Histologic grade as prognostic indicator for mucoepidermoid carcinoma: a population-level analysis of 2400 patients.

Author information

1
Department of Surgery, Yale University School of Medicine, New Haven, Connecticut.

Abstract

BACKGROUND:

Mucoepidermoid carcinoma (MEC) is an uncommon malignancy. To the best of our knowledge, this is the largest study investigating disease-specific survival (DSS) of parotid MEC and the first population-level study of the distribution of nodal metastases.

METHODS:

Patients with MEC of the parotid gland were identified in the Surveillance, Epidemiology, and End Results (SEER) database (1988-2009).

RESULTS:

We identified 2400 patients with MEC: 522 low grade, 1137 intermediate grade, and 741 high grade. Five-year DSS rates for low-grade, intermediate-grade, and high-grade MEC were 98.8%, 97.4%, and 67.0%, respectively (p < .001).
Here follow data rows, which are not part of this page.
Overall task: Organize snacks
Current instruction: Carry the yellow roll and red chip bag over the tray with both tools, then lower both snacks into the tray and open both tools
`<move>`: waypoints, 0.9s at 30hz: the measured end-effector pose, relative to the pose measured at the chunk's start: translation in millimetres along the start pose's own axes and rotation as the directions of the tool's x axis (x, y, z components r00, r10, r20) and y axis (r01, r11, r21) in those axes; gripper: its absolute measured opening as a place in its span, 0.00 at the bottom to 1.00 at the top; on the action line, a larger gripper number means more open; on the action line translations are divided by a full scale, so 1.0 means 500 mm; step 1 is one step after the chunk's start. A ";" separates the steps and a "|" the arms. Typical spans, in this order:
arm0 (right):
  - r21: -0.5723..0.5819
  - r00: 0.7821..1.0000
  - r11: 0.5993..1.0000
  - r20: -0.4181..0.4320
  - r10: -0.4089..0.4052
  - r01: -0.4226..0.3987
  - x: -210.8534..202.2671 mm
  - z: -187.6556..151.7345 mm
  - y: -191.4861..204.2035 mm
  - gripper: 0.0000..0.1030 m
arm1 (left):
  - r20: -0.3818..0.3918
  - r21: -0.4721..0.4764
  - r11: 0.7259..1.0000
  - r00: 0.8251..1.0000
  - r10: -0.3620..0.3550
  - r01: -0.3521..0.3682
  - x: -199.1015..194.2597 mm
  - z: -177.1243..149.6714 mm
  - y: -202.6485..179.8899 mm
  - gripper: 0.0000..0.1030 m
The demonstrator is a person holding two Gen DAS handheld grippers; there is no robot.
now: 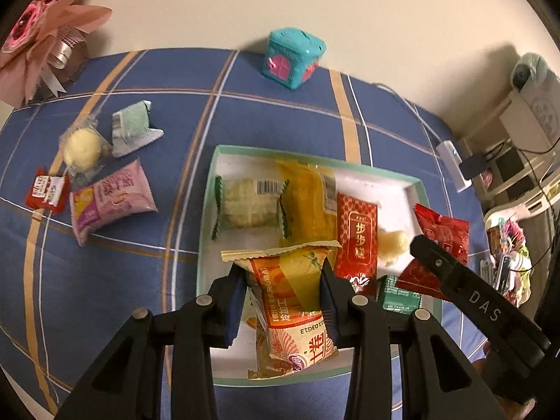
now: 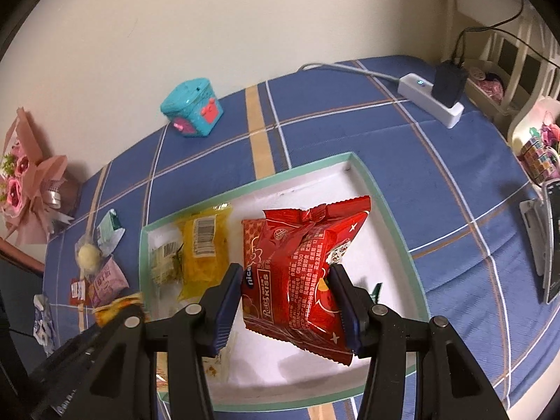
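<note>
A shallow white box with a green rim [image 1: 206, 206] [image 2: 385, 210] lies on the blue plaid cloth and holds several snacks: a green-edged cake [image 1: 248, 206], a yellow pack [image 1: 308, 203] [image 2: 206, 248], a red sachet [image 1: 357, 241] and a small green pack [image 1: 397, 292]. My left gripper [image 1: 281, 301] is shut on an orange-and-yellow snack pack [image 1: 294, 315] over the box's near edge. My right gripper [image 2: 290, 304], also in the left wrist view [image 1: 430, 262], is shut on a red snack pack [image 2: 308, 280] [image 1: 442, 241] above the box's right part.
Left of the box lie a pink pack [image 1: 112, 199], a small red pack [image 1: 47, 192], a clear-wrapped round sweet [image 1: 82, 148] and a pale green pack [image 1: 133, 127]. A teal toy box [image 1: 294, 57] stands at the back. A power strip [image 2: 430, 98] and shelves stand right.
</note>
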State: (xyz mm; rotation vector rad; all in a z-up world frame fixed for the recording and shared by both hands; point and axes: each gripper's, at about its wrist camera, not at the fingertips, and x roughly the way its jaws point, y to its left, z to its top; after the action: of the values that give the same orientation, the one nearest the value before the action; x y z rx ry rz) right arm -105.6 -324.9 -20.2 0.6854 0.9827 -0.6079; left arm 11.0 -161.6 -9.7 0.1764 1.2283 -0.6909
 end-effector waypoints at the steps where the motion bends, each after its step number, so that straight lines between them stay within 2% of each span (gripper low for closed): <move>1: -0.003 1.000 1.000 -0.007 0.001 -0.001 0.005 -0.002 0.002 0.52 | -0.006 0.003 1.000 1.000 -0.001 0.001 0.007 -0.001 -0.003 0.39; 8: -0.024 0.998 1.000 -0.058 0.006 -0.008 0.042 -0.013 0.015 0.52 | -0.039 0.015 1.000 0.999 -0.016 0.016 0.040 -0.007 -0.018 0.38; 19: -0.016 0.998 1.000 -0.069 -0.005 0.003 0.050 -0.014 0.013 0.54 | -0.048 -0.003 1.000 0.999 -0.020 0.020 0.058 -0.002 -0.015 0.40; 22: -0.012 0.998 1.000 -0.066 -0.008 0.007 0.047 -0.013 0.013 0.54 | -0.047 -0.008 1.000 0.999 -0.006 0.006 0.057 -0.001 -0.011 0.49; 23: -0.006 0.998 1.000 -0.065 -0.011 0.011 0.045 -0.012 0.011 0.54 | -0.047 -0.014 1.000 0.999 0.000 -0.001 0.057 -0.001 -0.009 0.55; 27: 0.012 0.998 1.000 -0.062 -0.013 0.014 0.039 -0.009 0.003 0.59 | -0.048 -0.026 1.000 0.999 -0.015 0.014 0.050 -0.001 -0.003 0.58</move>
State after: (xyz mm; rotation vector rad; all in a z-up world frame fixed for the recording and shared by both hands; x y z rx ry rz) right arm -98.5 -323.4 -38.7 0.7124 1.0422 -0.6080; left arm 14.0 -172.6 -32.3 0.1634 1.2855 -0.6865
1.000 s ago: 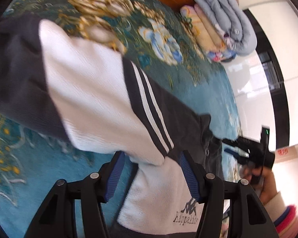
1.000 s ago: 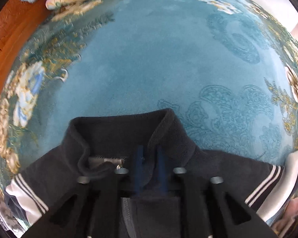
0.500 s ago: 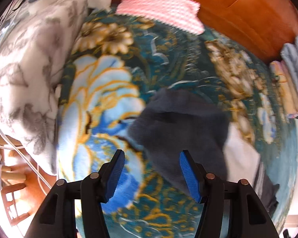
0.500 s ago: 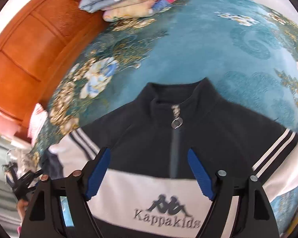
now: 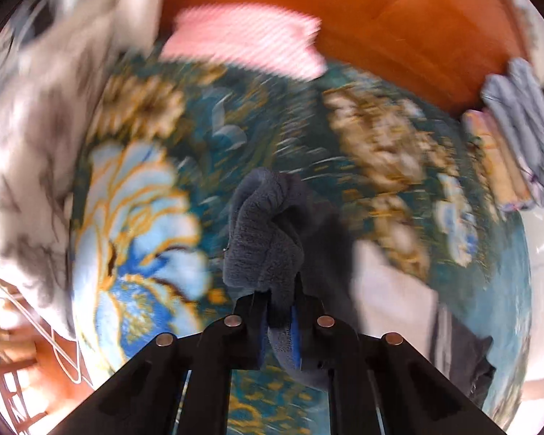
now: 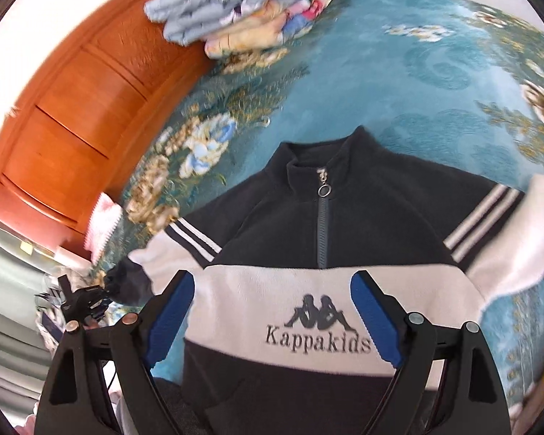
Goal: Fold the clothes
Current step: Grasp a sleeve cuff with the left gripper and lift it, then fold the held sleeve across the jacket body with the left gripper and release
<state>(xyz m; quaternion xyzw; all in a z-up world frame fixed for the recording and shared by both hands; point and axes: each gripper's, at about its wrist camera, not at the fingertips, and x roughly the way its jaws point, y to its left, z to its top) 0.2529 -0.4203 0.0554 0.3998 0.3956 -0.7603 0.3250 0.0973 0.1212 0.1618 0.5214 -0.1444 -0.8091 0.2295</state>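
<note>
The jacket [image 6: 308, 253] lies face up on the bed [image 6: 417, 72], collar away from the right gripper [image 6: 272, 311], zip closed, both sleeves spread outward. The left gripper [image 5: 279, 311] is clenching on the dark cuff [image 5: 261, 239] of the left sleeve, with fleece bunched between its fingers. The right gripper is spreading its fingers above the white chest panel, with nothing between them.

Risks from here:
- The cuff is gathered in a thick wad. If the grip sits only on the outer pile, the fabric may slip out when the sleeve is carried across.
- Pulling the sleeve with the body unpinned could drag the whole jacket and skew it on the bed.
- The sleeve could land twisted, since the cuff is already crumpled.

Legible writing: "Kappakids" [image 6: 317, 339] in dark letters on the white panel, below a logo of two seated figures back to back. No other text is readable.
</note>
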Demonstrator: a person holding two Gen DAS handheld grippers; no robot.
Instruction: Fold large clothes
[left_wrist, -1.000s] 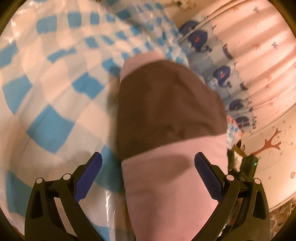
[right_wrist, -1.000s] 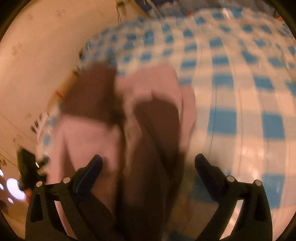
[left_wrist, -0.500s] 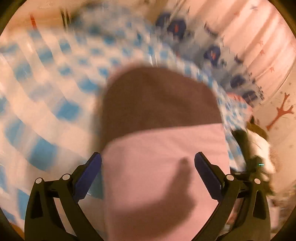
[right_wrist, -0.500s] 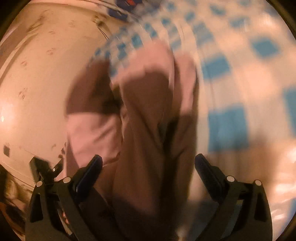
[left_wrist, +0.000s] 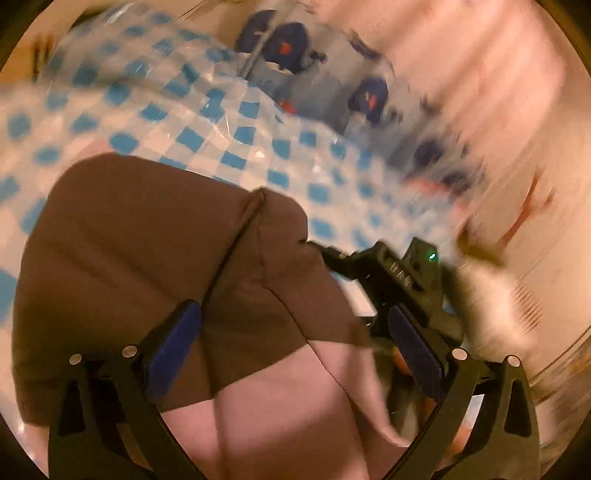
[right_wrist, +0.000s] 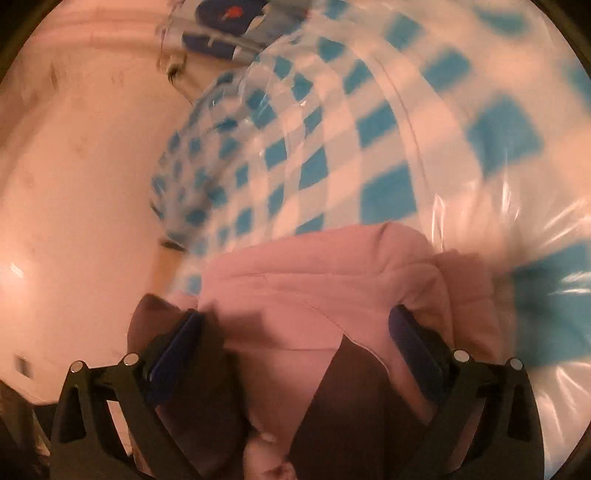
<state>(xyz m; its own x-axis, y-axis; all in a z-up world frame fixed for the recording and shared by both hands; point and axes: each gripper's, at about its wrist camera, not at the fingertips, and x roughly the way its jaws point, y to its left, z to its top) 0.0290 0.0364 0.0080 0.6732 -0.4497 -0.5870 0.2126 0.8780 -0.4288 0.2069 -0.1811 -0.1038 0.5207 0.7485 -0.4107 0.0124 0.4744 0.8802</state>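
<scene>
Two fisheye views look down at a brown-and-pink garment (left_wrist: 147, 258) lying on a surface under a blue-and-white checked cover (left_wrist: 229, 122) with clear plastic over it.

In the left wrist view, the left gripper (left_wrist: 293, 341) hangs close over the garment with its blue-padded fingers (left_wrist: 173, 332) spread wide, gripping nothing. The brown part lies doubled over with a crease down its middle; the pink part runs toward the camera. To the right, the other black gripper unit shows at the garment's edge.

In the right wrist view, the right gripper (right_wrist: 293, 336) also stands wide apart, straddling the pink upper part of the garment (right_wrist: 314, 280) without pinching it. Both tools seem poised to take the next fold. The background is blurred, so details there cannot be told.
</scene>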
Negative prognostic factors included high grade, increasing patient age, and tumor size, extraparenchymal extension, nodal metastases, and distant metastases. High-grade MEC was more likely to have lymph node metastases in levels I to III (34.0%) than low-grade (3.3%) and intermediate-grade MEC (8.1%; p < .001).

CONCLUSION:

Grade influences the prognosis and distribution of nodal metastases. Results indicate that management guidelines should vary based on grade.

KEYWORDS:

lymph node metastases; mucoepidermoid carcinoma; parotid gland; salivary gland carcinoma; survival

PMID:
23765800
DOI:
10.1002/hed.23256
[Indexed for MEDLINE]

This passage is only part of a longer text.